#### [Prompt]
In the entries below, the word "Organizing" appears on some lines. Copy each of those lines.
*** Material for this exercise ***
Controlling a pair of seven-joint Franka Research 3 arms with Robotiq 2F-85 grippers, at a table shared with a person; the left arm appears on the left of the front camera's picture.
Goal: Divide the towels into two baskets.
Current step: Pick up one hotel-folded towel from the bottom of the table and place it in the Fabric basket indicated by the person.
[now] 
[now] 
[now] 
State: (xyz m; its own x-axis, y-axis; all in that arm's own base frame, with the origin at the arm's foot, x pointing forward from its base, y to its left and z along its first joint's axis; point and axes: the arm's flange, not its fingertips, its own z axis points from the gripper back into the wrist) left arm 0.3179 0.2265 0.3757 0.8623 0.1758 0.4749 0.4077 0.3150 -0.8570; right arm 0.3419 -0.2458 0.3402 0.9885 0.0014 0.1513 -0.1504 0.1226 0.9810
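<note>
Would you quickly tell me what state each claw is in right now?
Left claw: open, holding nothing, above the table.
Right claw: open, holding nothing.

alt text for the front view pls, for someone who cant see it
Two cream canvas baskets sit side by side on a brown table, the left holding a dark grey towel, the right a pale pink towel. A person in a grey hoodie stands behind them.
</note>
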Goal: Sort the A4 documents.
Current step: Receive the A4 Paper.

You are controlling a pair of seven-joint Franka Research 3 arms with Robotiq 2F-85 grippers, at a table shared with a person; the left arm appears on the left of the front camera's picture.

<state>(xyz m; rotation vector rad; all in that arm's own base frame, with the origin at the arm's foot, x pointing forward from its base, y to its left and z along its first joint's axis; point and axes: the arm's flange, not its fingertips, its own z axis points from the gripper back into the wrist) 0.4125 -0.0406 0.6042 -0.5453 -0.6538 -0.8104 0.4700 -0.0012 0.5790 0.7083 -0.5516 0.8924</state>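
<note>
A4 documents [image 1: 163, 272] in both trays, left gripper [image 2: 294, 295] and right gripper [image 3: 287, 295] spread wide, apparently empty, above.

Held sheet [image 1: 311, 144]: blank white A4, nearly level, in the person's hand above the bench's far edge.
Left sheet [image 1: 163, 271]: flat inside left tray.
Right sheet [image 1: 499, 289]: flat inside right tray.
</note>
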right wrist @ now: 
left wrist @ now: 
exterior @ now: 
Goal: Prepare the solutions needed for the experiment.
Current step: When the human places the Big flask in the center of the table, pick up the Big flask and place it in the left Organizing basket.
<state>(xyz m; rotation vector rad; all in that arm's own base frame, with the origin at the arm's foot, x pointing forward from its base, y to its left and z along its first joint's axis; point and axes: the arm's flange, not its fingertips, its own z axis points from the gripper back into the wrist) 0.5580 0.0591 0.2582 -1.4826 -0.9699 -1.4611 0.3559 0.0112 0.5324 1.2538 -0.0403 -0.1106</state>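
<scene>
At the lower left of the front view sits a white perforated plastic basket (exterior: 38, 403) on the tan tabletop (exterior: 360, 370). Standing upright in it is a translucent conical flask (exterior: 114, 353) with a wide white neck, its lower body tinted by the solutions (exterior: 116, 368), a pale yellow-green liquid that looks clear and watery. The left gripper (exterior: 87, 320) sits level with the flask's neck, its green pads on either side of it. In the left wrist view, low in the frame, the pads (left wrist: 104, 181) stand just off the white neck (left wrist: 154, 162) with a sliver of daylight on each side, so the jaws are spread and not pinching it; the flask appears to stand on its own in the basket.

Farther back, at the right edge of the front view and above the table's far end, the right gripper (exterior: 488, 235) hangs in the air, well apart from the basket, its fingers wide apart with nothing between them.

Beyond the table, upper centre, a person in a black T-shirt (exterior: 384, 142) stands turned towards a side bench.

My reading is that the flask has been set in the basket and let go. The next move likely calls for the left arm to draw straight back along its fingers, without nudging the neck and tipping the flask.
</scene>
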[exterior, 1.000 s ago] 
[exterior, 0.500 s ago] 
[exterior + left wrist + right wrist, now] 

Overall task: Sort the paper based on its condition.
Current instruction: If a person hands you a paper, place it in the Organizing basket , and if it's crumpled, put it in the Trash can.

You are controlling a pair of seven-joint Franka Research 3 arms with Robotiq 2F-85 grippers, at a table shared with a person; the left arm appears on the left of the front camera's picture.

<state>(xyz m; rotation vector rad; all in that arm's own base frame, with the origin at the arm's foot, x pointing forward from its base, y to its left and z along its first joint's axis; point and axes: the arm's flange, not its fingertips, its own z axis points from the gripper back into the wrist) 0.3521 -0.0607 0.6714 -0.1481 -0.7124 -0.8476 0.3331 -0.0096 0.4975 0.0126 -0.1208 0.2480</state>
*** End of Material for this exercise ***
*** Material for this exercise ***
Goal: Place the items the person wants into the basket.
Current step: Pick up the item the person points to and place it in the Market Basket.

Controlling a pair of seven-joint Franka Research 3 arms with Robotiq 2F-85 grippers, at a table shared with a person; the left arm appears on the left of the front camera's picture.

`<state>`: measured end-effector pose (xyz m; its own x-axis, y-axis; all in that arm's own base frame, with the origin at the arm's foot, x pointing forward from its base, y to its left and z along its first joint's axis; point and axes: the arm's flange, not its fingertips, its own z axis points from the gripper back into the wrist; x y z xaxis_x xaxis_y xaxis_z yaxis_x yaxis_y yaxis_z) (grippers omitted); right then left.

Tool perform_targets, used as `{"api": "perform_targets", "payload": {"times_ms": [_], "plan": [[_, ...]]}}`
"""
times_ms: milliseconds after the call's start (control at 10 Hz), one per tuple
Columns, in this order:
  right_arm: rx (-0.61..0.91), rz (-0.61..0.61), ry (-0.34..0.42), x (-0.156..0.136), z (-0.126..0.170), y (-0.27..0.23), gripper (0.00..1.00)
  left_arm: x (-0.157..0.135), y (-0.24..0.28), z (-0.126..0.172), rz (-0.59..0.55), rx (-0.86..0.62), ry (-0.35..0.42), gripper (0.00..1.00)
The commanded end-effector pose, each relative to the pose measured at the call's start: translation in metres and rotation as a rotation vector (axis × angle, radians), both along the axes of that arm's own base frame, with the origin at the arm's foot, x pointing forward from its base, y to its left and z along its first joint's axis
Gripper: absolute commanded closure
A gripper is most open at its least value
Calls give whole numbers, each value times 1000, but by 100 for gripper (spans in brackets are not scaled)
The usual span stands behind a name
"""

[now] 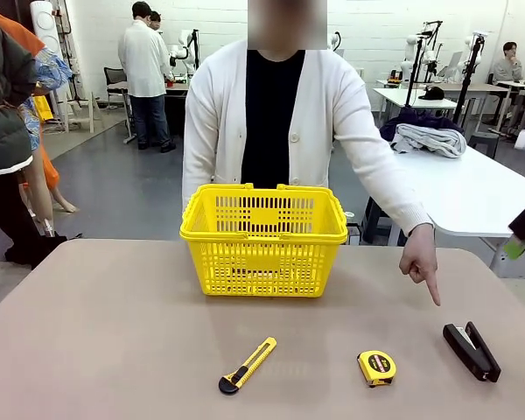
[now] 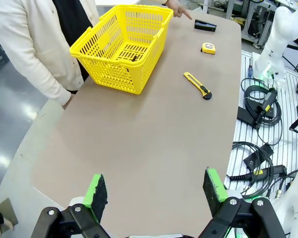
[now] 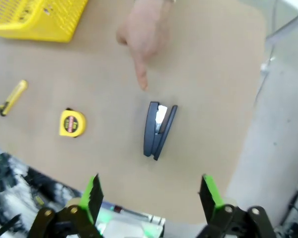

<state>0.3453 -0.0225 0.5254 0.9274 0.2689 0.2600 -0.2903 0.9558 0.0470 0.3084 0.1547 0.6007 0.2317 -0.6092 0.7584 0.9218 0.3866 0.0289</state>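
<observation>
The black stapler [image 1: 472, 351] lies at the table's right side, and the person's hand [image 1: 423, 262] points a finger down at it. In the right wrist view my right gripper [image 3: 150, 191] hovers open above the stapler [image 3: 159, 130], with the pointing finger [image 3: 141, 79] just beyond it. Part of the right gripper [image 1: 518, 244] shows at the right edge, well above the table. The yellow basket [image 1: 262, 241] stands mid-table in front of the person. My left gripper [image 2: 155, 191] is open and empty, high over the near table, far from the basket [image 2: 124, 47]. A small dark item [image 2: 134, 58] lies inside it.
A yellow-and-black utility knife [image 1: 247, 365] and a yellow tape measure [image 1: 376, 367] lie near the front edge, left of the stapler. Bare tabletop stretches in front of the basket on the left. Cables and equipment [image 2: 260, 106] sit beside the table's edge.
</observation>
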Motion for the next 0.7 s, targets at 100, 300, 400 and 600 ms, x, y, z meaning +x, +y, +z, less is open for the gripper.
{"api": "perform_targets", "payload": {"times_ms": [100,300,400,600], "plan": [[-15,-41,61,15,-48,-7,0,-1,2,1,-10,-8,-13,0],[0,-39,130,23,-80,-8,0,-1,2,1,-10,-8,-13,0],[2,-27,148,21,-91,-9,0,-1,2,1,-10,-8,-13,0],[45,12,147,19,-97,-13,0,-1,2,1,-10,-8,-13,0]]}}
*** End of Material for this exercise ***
#### [Task answer]
Current step: When the human places the Big flask in the center of the table, pick up the Big flask and place it in the left Organizing basket.
Current instruction: If a person hands you a paper, place it in the Organizing basket , and if it's crumpled, put it in the Trash can.

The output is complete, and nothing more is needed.